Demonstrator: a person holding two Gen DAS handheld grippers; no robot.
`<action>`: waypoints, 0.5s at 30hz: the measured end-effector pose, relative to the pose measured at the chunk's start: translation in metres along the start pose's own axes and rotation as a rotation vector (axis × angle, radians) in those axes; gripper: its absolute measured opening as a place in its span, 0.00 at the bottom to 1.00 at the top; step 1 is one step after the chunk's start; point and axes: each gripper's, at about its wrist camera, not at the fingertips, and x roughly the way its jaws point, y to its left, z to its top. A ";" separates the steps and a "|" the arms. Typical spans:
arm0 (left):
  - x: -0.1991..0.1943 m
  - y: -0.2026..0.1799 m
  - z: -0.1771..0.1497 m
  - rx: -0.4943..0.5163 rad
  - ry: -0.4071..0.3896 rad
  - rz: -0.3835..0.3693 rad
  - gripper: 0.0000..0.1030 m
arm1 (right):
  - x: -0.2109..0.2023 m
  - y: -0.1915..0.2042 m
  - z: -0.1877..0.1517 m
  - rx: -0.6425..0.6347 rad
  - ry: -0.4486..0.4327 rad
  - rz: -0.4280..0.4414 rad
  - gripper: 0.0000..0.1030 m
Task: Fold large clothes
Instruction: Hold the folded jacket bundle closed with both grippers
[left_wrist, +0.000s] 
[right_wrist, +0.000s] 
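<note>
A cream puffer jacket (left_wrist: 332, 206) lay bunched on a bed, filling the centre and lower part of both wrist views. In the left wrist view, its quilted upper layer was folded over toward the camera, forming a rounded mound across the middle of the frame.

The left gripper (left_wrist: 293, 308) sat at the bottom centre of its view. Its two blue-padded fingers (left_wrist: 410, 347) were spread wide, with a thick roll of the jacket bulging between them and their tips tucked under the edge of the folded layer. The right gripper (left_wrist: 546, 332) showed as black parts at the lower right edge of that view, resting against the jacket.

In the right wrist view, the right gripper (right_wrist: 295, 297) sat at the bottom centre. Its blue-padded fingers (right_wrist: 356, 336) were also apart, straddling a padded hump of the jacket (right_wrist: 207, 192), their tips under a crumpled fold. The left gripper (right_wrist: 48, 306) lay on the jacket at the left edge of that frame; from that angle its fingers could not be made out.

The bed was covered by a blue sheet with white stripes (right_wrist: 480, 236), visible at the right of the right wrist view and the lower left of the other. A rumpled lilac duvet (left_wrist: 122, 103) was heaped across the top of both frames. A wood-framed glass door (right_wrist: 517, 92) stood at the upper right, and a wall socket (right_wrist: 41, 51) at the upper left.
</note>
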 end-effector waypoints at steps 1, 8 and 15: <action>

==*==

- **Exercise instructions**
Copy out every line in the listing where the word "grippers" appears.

- **Output for this exercise**
Demonstrator: a person holding two Gen DAS handheld grippers; no robot.
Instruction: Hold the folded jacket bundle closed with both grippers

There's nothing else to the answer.